▸ **Task prompt**: Output a verbatim copy of the data, cut off after the line that contains "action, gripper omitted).".

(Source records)
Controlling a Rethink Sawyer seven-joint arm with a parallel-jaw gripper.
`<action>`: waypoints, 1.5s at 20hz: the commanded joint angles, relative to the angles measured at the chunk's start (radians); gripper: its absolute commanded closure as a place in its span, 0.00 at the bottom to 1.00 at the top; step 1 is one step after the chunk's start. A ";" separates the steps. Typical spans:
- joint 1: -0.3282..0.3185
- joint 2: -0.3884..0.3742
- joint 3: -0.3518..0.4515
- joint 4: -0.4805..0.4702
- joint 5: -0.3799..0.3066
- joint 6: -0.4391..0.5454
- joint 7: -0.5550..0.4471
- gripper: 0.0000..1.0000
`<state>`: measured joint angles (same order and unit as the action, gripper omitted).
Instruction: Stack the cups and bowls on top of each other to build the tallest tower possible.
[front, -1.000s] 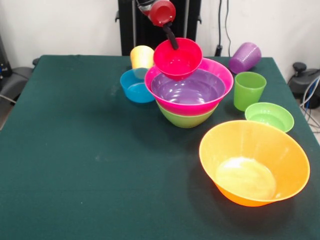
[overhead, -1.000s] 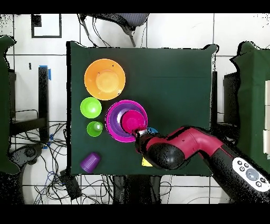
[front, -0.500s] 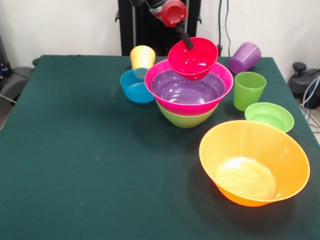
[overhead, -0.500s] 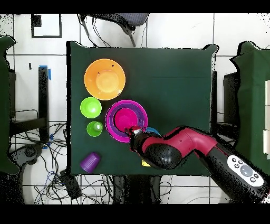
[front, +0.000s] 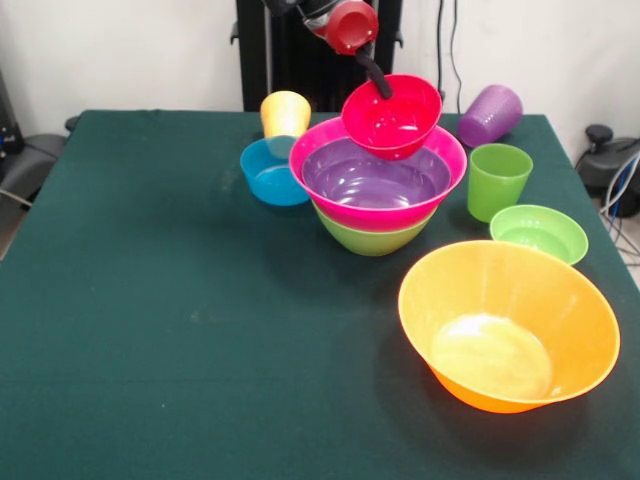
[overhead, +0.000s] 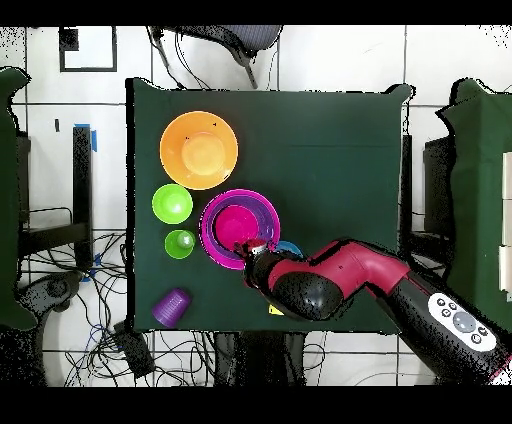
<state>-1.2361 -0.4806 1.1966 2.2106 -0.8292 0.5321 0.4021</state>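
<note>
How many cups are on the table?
3: the yellow cup behind the blue bowl, the green cup right of the tower, the purple cup on its side at the far edge.

a dark green cloth covers the surface (front: 150, 330), which fills most of the front view and shows as a dark rectangle from overhead (overhead: 330, 150). behind it stands a pale wall (front: 120, 50). a black chair (overhead: 215, 40) sits at the top edge of the overhead view. the floor (overhead: 330, 58) is of white tiles, and loose cables (overhead: 110, 330) lie tangled on it. more green-covered tables show at the left (overhead: 10, 200) and right (overhead: 480, 150) edges.
</note>
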 joint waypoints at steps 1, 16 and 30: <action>0.067 -0.052 -0.072 -0.018 -0.172 -0.029 -0.009 1.00; 0.091 -0.082 -0.107 -0.065 -0.224 -0.042 0.036 0.00; 0.090 -0.053 -0.112 -0.061 -0.185 -0.029 0.019 0.00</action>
<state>-1.1912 -0.5880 1.1356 2.2021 -0.9889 0.5159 0.4021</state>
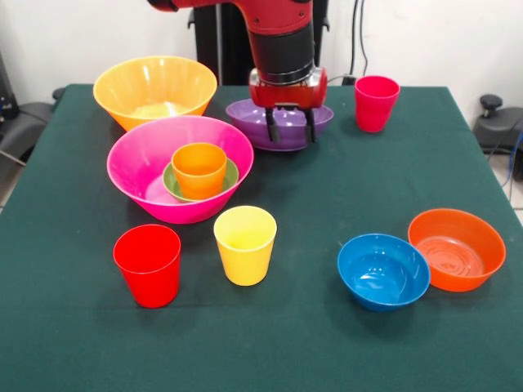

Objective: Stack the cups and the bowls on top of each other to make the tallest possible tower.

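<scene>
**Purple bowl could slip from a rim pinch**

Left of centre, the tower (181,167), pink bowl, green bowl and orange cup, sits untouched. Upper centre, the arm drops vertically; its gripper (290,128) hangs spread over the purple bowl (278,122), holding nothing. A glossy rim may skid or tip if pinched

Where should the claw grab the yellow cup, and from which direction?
Probably the rim of the yellow cup, from straight above, one finger inside the mouth and one outside. It stands upright and mouth-up, with thin tapered walls. The red cup stands close beside it, so keep the outer finger off that side.
</scene>
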### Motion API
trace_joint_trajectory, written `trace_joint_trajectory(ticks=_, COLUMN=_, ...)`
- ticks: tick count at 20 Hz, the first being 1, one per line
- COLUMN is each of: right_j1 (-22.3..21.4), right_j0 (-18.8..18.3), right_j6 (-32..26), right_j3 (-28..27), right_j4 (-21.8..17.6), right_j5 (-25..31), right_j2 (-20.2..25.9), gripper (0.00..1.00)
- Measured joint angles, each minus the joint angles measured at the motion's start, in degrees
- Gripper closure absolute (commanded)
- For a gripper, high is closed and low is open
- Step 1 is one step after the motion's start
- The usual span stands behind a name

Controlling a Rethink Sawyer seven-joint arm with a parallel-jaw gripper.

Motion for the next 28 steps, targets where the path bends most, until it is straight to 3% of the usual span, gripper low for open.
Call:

▸ **Your response**:
Controlling a Rethink Sawyer seven-joint arm with a parallel-jaw gripper.
`<action>`: waypoints, 1.5s at 20hz: the commanded joint angles, relative to the angles measured at the chunk's start (radians); gripper: its absolute commanded closure as a place in its span, 0.00 at the bottom to 1.00 at the top; step 1 is one step after the chunk's start. A ";" separates the steps. Typical spans:
- joint 1: -0.3282..0.3185
- joint 2: -0.3884..0.3742
- joint 3: -0.3518..0.4515
- joint 4: -0.4805..0.4702
- joint 5: -0.3799..0.3066
- joint 6: -0.4391..0.5454
- joint 7: -0.5550..0.4471
- gripper: 0.0000..1.0000
`<state>`: measured joint angles (same order and unit as the action, gripper omitted).

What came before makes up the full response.